Marc Lamont Hill made clear his priorities when he stated the following recently:

“For what it’s worth, I do think that those of us on the left have made a decision not to cover this trial because we worry that it’ll compromise abortion rights. Whether you agree with abortion or not, I do think there’s a direct connection between the media’s failure to cover this and our own political commitments on the left. I think it’s a bad idea, I think it’s dangerous, but I think that’s the way it is.”

This type of clarity is rare, but refreshing. It is refreshing in an extremely morbid sense. Hill is one of those that acknowledge that his ideology is to be preferred over what is good, true, and beautiful. Simply put, a philosophy of death needs to prevail. Robert Frost once humorously observed that “In three words I can sum up everything I’ve learned about life: it goes on.” The humor vanishes when we consider that for those dismembered infants life barely started. We lack moral prioritization.

So while we offer our prayers to the suffering and grieving in Boston, let us remember and keep reminding everyone through whatever means that what monsters do to the least of these must not be forgotten. Let us keep reminding everyone and ourselves that what monsters do seconds after birth or seconds (or months) before birth is no different. Let us keep reminding the world that God will not overlook evil. Let us keep first things first. 

In Defiance of God: Inhaling the Poisonous Gas

This morning a group of us from Micah 6:8 joined to read Scriptures and pray at the only abortion clinic in Pensacola. It was a short time of reading and prayer. As the cold weather froze our bodies we realized that we were witnessing young women entering what I would assume was a pleasantly heated building. As they entered they were most likely treated kindly. As they waited they were most likely reflecting on the freedoms they would enjoy with this thing called “a human being” out of the way. Perhaps they were struggling with their decision. Perhaps they were forced into this concentration camp. And like a concentration camp they were led to a place that they thought was a refreshing shower, but instead turned out to be poisonous gas. As a “doctor” performed his surgery, the patient was slowly being seduced by the gas of death. “The right-winger and evangelicals can’t be right about this.
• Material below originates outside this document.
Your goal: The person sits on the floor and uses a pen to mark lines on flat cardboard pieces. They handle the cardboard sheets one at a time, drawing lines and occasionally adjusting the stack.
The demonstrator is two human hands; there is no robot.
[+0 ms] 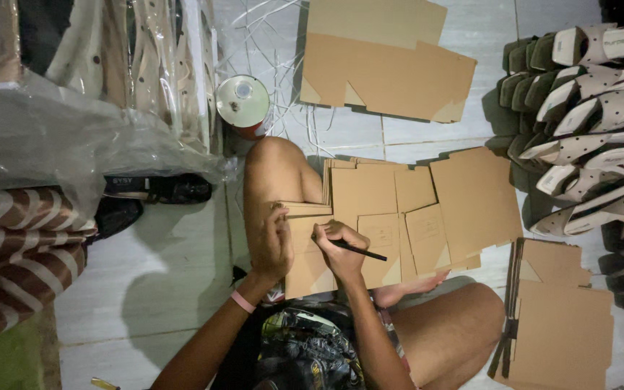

They just want to take away our ability to choose over our bodies,” they rationalize. “My boyfriend will leave me if I decide to keep this child.” Whatever reasons they choose, and however detailed they may be, the telos is still the same: a living, breathing, God-formed human being was being obliterated without a chance.

I was struck while listening to the reading of Psalm 10 that  “in secret places he doth slay the innocent.” How appropriate to our situation. This building is well-hidden to those who pass by. The Psalter says also that “they lie in wait to catch the poor.” Those in poverty are those who have relinquished their roles as mothers. In this case, the one in poverty of heart comes willingly to the trap set before them.

When that woman raised her fist at a pro-life activist this morning she was in defiance of God. “Those who defy verbally still have a chance,” opined the experienced activist near us. They are actually fighting with their decision was the implication. The ones who walk in quietly inhaling their first cigarette of the morning is set on their duty. Just as they puffed away on the cigarette, they were about to experience that unborn child puffed away from planet earth.

There is much work to do. I don’t do enough. I don’t pray enough. There is so much I can learn from those who have given their lives to declaring the message of life. To them I am grateful. John tells us that men love darkness rather than light because their deeds are evil. In this clinic, it is in the darkness of the early morning that evil operates. As these ex-moms recover from their surgery, their consciences will never recover. May they never recover until God grants them repentance and their hearts find rest in the God of life.